Exercise: Every line of the listing that contains the word "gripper" is to be copied out.

Data provided:
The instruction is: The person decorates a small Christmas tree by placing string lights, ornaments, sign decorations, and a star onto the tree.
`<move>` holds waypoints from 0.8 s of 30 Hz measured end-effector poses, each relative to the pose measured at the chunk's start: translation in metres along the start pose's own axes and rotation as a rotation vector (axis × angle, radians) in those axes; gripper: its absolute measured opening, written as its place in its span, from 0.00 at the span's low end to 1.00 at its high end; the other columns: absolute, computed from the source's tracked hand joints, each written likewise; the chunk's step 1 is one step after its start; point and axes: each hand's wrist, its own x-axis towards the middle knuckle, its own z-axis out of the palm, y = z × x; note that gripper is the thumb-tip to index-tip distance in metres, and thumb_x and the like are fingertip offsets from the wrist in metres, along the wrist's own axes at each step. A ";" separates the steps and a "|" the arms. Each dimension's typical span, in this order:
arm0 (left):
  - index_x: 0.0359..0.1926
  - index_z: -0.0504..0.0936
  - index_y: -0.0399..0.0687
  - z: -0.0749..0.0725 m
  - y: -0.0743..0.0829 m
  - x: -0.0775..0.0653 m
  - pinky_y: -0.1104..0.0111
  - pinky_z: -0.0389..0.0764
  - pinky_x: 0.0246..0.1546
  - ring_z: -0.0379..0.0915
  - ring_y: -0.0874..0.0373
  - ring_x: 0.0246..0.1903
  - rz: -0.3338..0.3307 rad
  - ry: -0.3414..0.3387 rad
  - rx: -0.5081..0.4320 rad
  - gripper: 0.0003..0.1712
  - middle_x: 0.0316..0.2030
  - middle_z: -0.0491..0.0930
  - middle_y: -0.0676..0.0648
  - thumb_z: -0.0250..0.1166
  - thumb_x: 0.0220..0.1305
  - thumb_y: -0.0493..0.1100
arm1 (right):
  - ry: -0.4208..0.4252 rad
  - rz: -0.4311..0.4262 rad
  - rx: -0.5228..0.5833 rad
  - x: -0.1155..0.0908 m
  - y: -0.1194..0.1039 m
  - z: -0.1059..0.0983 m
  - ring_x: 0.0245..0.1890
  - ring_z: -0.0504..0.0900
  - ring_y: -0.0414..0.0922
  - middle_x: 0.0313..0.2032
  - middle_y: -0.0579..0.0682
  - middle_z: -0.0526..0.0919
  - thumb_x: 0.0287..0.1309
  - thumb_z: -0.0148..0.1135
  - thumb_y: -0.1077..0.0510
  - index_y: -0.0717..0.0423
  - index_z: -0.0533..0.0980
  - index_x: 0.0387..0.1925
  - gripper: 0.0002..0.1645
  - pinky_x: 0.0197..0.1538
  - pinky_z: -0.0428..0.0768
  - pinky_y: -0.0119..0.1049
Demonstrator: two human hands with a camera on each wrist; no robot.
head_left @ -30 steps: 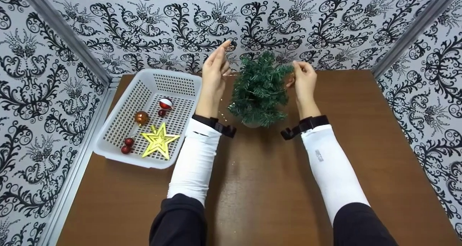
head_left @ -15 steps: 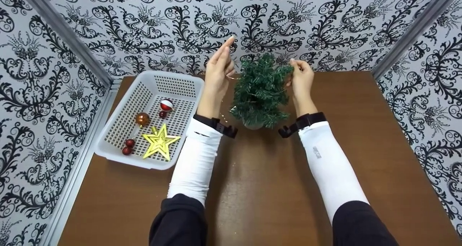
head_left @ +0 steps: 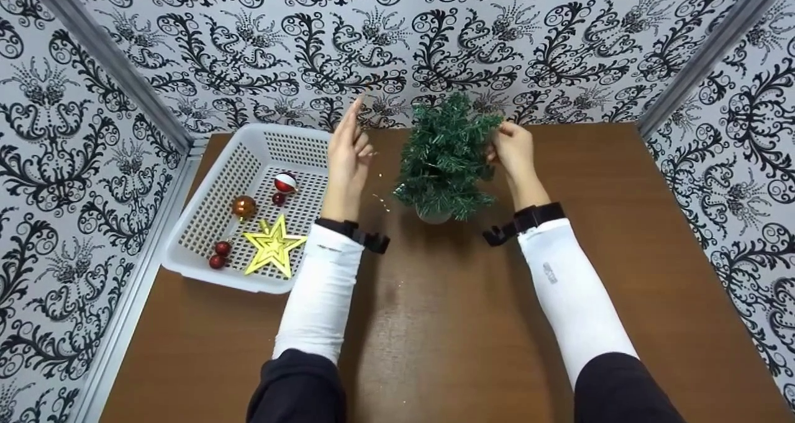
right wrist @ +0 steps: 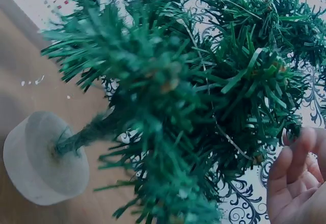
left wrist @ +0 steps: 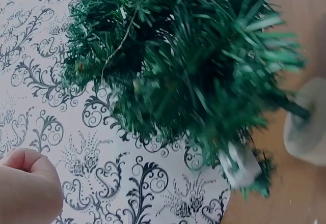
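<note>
A small green artificial Christmas tree (head_left: 444,156) stands on a pale round base (right wrist: 46,158). A thin light wire (right wrist: 206,76) runs over its branches. My left hand (head_left: 349,165) is left of the tree, apart from it, with its index finger pointing up and the other fingers bent. Whether it holds wire is too fine to see. At the tree's right side my right hand (head_left: 514,150) pinches the tip of a branch. In the right wrist view, the right fingers (right wrist: 300,142) meet green needles. A white plastic piece (left wrist: 239,165) sits among the branches.
Left of the tree is a white perforated basket (head_left: 186,258) holding a gold star (head_left: 274,247), an orange bauble (head_left: 243,207), a red-and-white bauble (head_left: 285,182) and small red balls (head_left: 218,255). Light specks dot the brown table (head_left: 447,336). Patterned walls (head_left: 435,44) enclose it.
My left hand has drawn away leftward and lower; the strand earlier seen between it and the tree no longer shows. My right hand has shifted slightly down beside the branch tip.
</note>
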 end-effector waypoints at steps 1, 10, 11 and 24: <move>0.65 0.66 0.44 -0.004 0.002 -0.004 0.82 0.55 0.11 0.50 0.70 0.12 -0.004 0.009 -0.004 0.23 0.23 0.69 0.60 0.49 0.71 0.42 | -0.019 0.000 -0.002 -0.002 0.001 -0.002 0.08 0.71 0.37 0.11 0.45 0.73 0.61 0.53 0.64 0.58 0.73 0.26 0.07 0.14 0.72 0.28; 0.58 0.69 0.29 -0.024 0.018 -0.062 0.80 0.53 0.11 0.49 0.69 0.11 0.125 -0.016 0.250 0.20 0.12 0.56 0.58 0.49 0.70 0.37 | -0.159 -0.133 0.051 -0.025 0.011 -0.031 0.21 0.83 0.40 0.22 0.46 0.84 0.60 0.59 0.61 0.60 0.77 0.43 0.10 0.24 0.81 0.29; 0.57 0.71 0.28 -0.024 0.018 -0.069 0.80 0.53 0.12 0.50 0.69 0.11 0.144 -0.022 0.315 0.19 0.13 0.58 0.57 0.50 0.70 0.37 | -0.156 -0.156 0.054 -0.029 0.012 -0.034 0.22 0.84 0.40 0.23 0.46 0.84 0.60 0.59 0.62 0.62 0.77 0.43 0.11 0.25 0.81 0.30; 0.47 0.82 0.40 -0.026 0.006 -0.133 0.78 0.72 0.27 0.68 0.72 0.21 0.245 -0.115 1.062 0.13 0.44 0.83 0.42 0.56 0.66 0.38 | 0.210 -1.092 -0.356 -0.102 0.016 -0.015 0.38 0.81 0.44 0.36 0.55 0.84 0.50 0.60 0.74 0.63 0.80 0.39 0.13 0.48 0.78 0.27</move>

Solution to this problem:
`<move>` holds waypoints from 0.8 s of 30 Hz measured end-effector poses, each relative to the pose measured at the chunk's start: translation in metres along the start pose's own axes and rotation as a rotation vector (axis × angle, radians) in those axes; gripper: its absolute measured opening, written as its place in its span, from 0.00 at the span's low end to 1.00 at its high end; the other columns: absolute, computed from the source's tracked hand joints, each written likewise; the chunk's step 1 is one step after its start; point and axes: each hand's wrist, its own x-axis towards the middle knuckle, its own z-axis out of the palm, y = z × x; note that gripper is the thumb-tip to index-tip distance in metres, and thumb_x and the like are fingertip offsets from the wrist in metres, along the wrist's own axes at each step. A ";" separates the steps and a "|" the arms. Each dimension's typical span, in this order:
  - gripper: 0.0003..0.1712
  - gripper: 0.0002..0.1645

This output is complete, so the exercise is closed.